Work order: Show every line below where "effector" appears.

Data segment:
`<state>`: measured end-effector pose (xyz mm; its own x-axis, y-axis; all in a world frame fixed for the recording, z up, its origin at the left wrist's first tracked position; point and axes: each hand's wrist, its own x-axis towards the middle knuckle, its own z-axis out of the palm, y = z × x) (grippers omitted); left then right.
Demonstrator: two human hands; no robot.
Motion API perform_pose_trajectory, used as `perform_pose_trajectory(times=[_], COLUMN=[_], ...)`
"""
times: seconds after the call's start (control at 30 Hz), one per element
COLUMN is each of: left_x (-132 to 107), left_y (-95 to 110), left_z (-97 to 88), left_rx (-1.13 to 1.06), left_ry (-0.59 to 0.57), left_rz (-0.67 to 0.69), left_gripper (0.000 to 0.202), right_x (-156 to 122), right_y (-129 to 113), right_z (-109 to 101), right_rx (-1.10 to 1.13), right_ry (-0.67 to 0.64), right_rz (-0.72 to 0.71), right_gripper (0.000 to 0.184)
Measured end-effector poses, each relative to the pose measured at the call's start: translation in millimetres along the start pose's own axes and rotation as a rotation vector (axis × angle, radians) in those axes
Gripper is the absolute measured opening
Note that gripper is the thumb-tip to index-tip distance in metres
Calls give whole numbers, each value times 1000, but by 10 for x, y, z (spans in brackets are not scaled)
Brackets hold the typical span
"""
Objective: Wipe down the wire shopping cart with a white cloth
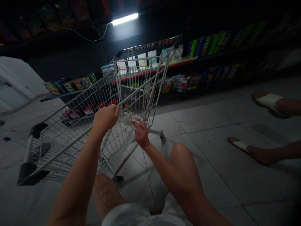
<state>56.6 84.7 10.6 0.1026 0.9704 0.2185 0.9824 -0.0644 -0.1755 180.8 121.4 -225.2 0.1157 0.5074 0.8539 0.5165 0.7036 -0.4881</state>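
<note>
A wire shopping cart stands in front of me, turned sideways, with black corner caps and a dark panel in its basket. My left hand is wrapped round the cart's upper side rail. Lower and to the right, my right hand pinches a crumpled whitish cloth. The cloth lies against the wire side of the cart, or very close to it. Parts of the cloth are hidden by my fingers.
Shelves with books and packets run behind the cart under a lit tube lamp. Another person's sandalled feet are at the right on the tiled floor. A caster sits near my knee.
</note>
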Motion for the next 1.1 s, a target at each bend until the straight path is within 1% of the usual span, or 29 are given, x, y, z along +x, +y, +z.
perform_pose_trajectory(times=[0.1,0.17,0.2,0.23,0.3,0.4,0.5,0.57,0.63,0.67,0.73,0.77,0.83,0.87,0.9,0.93,1.0,1.1], left_x=[9,1,-2,-3,-1,2,-7,-22,-39,-48,-64,-71,-84,-88,-92,-96,-100,-104], left_y=[-4,-4,0,5,18,26,14,-1,-13,-17,-18,-16,-11,-8,-7,-7,-13,-32], left_z=[46,56,58,59,62,68,74,76,75,73,67,64,56,53,51,50,55,72], left_rx=[19,29,31,32,35,39,36,32,28,27,29,31,37,40,43,46,48,46], left_ry=[34,35,35,38,54,70,62,63,64,65,63,62,63,64,66,69,74,82], left_rz=[-11,-20,-22,-22,-25,-36,-37,-35,-36,-39,-44,-45,-45,-45,-46,-46,-44,-34], left_gripper=[55,54,54,55,55,53,52,53,53,53,54,54,53,53,52,52,53,53], right_x=[522,728,770,770,665,327,-41,-165,-112,-16,277,447,759,876,960,1007,1001,777], right_y=[-1,10,24,43,91,169,254,319,376,389,367,326,201,130,65,15,-19,88], right_z=[2,64,103,141,204,233,171,85,-16,-61,-115,-115,-53,3,68,135,250,328], right_rx=[9,12,17,18,6,-23,7,24,25,25,29,33,41,48,60,77,122,149], right_ry=[1,-20,-26,-29,-34,-65,-105,-112,-60,-7,119,167,203,207,214,227,261,271], right_rz=[-32,-51,-62,-73,-83,-52,11,44,69,77,75,60,17,7,11,30,80,105], right_gripper=[64,66,66,64,57,47,40,35,32,31,30,28,21,21,25,28,28,20])
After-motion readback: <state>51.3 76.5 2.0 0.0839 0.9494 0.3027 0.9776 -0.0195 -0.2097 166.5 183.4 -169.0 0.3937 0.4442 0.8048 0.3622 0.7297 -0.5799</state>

Reply:
`<state>`: measured end-effector pose (xyz mm; its own x-axis, y-axis; all in a world frame fixed for the recording, z up, its origin at the left wrist's first tracked position; point and axes: each hand's wrist, its own x-axis towards the middle knuckle, its own z-axis out of the palm, y = z × x) (grippers omitted); left then right.
Measured end-effector poses, each relative to the pose measured at the call's start: translation in millimetres along the start pose's own axes and rotation as a rotation vector (axis × angle, radians) in those axes

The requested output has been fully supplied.